Only one portion of the data is to be written out: from the line bearing "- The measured" through the line bearing "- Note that". Write it exactly as it appears.
Top of DATA TO USE
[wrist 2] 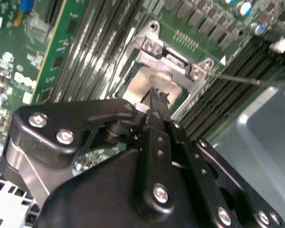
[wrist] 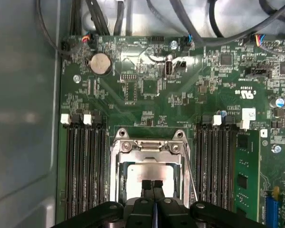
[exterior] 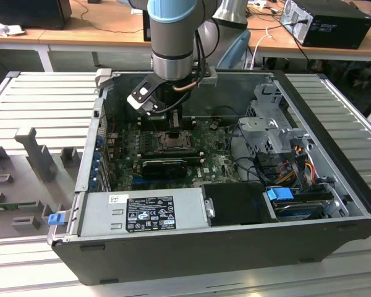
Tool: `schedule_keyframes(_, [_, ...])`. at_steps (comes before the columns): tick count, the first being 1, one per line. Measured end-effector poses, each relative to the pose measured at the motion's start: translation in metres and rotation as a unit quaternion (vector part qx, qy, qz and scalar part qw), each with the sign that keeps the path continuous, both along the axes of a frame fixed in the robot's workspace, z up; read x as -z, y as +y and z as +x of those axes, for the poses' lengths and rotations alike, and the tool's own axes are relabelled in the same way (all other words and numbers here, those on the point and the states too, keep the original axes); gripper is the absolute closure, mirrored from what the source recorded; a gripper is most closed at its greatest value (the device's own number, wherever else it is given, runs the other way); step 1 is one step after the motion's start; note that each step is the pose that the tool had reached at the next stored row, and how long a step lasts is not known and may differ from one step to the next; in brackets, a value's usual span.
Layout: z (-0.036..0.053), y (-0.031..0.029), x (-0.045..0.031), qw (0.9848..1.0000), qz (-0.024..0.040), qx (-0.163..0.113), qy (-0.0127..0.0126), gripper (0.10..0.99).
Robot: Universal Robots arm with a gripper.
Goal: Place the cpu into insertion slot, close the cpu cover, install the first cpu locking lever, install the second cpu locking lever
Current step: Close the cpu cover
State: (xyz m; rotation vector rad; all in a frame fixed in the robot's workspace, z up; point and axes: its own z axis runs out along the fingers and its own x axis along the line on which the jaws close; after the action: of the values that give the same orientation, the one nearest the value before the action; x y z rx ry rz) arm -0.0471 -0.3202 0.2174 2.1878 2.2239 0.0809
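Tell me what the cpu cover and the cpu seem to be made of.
The cpu cover: probably bare steel, silvery, with bright glints on its edges. The cpu: pale grey metal face, seemingly matte, with a soft even sheen.

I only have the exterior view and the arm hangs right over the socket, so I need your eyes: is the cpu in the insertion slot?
Observer: Yes. In the first wrist view the cpu lies in the insertion slot, its pale face showing through the window of the cpu cover.
Operator: And the pincer?
Observer: The pincer is shut, tips together just over the cpu's face; contact I cannot tell.
Operator: Any lever showing?
Observer: In the second wrist view a thin metal rod sticks out from the cover's corner across the memory slots; latched or not, I cannot tell.
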Motion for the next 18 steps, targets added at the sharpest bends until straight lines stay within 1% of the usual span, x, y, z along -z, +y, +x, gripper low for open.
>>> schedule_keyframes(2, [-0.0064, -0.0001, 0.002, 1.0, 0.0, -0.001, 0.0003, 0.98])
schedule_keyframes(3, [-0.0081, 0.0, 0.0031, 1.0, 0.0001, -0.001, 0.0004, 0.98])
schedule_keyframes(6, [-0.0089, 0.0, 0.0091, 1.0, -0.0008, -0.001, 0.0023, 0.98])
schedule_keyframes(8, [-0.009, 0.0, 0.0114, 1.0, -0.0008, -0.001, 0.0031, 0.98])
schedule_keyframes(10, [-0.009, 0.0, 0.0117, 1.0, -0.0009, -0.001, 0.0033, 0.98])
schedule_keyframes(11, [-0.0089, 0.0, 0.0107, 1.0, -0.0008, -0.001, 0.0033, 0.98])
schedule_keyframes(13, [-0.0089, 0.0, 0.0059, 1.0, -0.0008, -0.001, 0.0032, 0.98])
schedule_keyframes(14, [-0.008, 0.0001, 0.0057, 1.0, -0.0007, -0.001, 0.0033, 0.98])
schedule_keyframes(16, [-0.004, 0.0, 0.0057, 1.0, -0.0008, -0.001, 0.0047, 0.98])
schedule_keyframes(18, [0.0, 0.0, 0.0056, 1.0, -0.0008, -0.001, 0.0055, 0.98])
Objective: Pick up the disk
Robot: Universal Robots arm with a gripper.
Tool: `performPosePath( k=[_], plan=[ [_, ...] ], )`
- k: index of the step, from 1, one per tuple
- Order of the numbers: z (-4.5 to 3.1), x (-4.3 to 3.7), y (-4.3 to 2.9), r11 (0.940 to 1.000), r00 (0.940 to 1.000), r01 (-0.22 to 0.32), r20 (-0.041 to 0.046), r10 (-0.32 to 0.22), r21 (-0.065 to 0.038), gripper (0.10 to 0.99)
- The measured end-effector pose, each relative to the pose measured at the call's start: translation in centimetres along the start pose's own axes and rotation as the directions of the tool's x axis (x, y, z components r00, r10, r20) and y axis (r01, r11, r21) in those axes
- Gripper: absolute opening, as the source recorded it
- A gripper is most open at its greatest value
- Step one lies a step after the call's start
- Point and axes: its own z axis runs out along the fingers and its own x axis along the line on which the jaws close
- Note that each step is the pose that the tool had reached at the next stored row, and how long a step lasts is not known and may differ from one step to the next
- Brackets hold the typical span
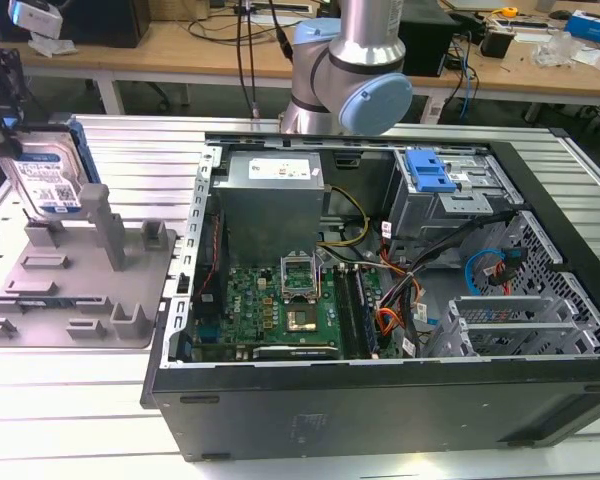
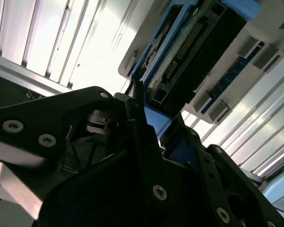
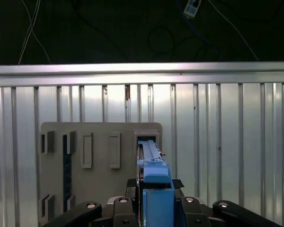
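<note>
Arm is showing at 12 o'clock in the exterior view, elbow joint with its blue cap sitting just behind the open PC case, the rest reaching out toward the exterior view's left. Gripper is sitting at roughly 10 o'clock of the frame, dark body over the top edge of the disk. Disk is standing upright on edge, label facing the camera, blue side rail running along its edge, over the back corner of the grey fixture; can't tell whether its lower edge is touching the fixture or hanging just clear. In the first wrist view the gripper is looking straight down, black fingers sitting tight against both faces of the disk, so it's clamping on the disk, with the fixture lying below on the ribbed metal table. In the second wrist view the fingers are pressing against the blue rail end of the disk, connector edge showing. Relative to the gripper, the disk is sitting directly between the pads, hanging at 6 o'clock from it
</note>
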Motion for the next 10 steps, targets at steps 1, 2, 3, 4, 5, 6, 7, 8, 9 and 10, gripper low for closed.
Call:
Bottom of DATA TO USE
## COMPLETED TASK:
- The measured end-effector pose, each relative to the pose measured at the call's start: translation in centimetres along the start pose's own axes and rotation as the directions of the tool's x axis (x, y, z components r00, r10, r20) and y axis (r01, r11, r21) in those axes
- Gripper: absolute opening, as the source recorded it
- A gripper is most open at its greatest value
- Step one lies a step after the call's start
- Point and axes: its own z axis runs out along the fingers and its own x axis along the line on which the jaws close
- Note that each step is the pose that the tool had reached at the next stored row, and how long a step lasts is not known and may differ from one step to the next

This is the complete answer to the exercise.